▶ _Aim of the exercise_: Restate word for word the lines in the listing below, starting at the line containing "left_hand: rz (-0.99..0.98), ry" and ending at the line containing "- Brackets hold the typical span", both included; leave out the rest.

▶ _Material provided_:
Start of Block
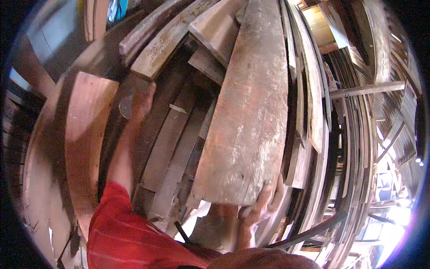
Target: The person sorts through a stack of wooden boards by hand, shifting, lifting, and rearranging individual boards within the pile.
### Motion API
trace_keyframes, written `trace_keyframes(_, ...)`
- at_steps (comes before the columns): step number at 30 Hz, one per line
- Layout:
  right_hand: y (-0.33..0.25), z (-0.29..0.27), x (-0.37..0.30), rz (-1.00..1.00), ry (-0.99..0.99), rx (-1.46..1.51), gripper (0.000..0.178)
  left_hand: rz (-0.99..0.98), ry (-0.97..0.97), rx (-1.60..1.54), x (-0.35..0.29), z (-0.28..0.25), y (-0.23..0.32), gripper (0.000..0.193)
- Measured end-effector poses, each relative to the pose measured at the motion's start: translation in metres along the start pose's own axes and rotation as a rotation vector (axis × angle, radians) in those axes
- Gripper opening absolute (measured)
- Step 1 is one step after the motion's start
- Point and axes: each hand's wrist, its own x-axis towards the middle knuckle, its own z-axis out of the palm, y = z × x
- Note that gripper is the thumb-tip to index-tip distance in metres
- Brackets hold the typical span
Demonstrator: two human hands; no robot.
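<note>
A wide, weathered plank (251, 112) with pale and reddish patches runs lengthwise through the middle, its near end towards me. My right hand (264, 201) grips that end at its right corner, fingers along the edge. To the left, my left arm reaches forward in a red sleeve. My left hand (144, 99) is at the near end of a narrower worn board (163, 51). Shadow hides its fingers, so I cannot tell whether they close on that board. Shorter wood pieces (217, 29) lie between the two boards.
Several long boards (311, 89) stand stacked close along the right of the plank. At left a broad, lighter board (87, 121) stands beside my arm. Darker planks (168, 143) lie lower down between my arms. A wooden crossbar (367, 89) juts out at the right.
</note>
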Motion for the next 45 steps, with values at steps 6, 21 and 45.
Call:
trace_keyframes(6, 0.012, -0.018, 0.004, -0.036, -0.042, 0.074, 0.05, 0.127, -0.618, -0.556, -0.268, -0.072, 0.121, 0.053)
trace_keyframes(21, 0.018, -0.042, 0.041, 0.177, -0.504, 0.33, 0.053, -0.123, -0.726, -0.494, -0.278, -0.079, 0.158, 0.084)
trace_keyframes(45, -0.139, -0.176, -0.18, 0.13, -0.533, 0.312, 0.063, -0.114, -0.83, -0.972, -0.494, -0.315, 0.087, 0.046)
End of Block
▶ _Answer section_:
  left_hand: rz (-0.99..0.98), ry (-0.97..0.97), rx (-1.60..1.54), x (-0.35..0.29), z (-0.28..0.25), y (-0.23..0.32), gripper (0.000..0.193)
- Measured end-effector poses, each relative to the pose measured at the motion's start: translation in metres along the start pose's own axes and rotation as a rotation vector (axis × angle, radians) in those axes
- Gripper opening absolute (measured)
- Step 1 is one step after the motion's start
- Point and axes: each hand's wrist, its own x-axis towards the middle knuckle, its own z-axis out of the palm, y = z × x
- Note that gripper is the thumb-tip to index-tip distance in metres
- Brackets hold the typical span

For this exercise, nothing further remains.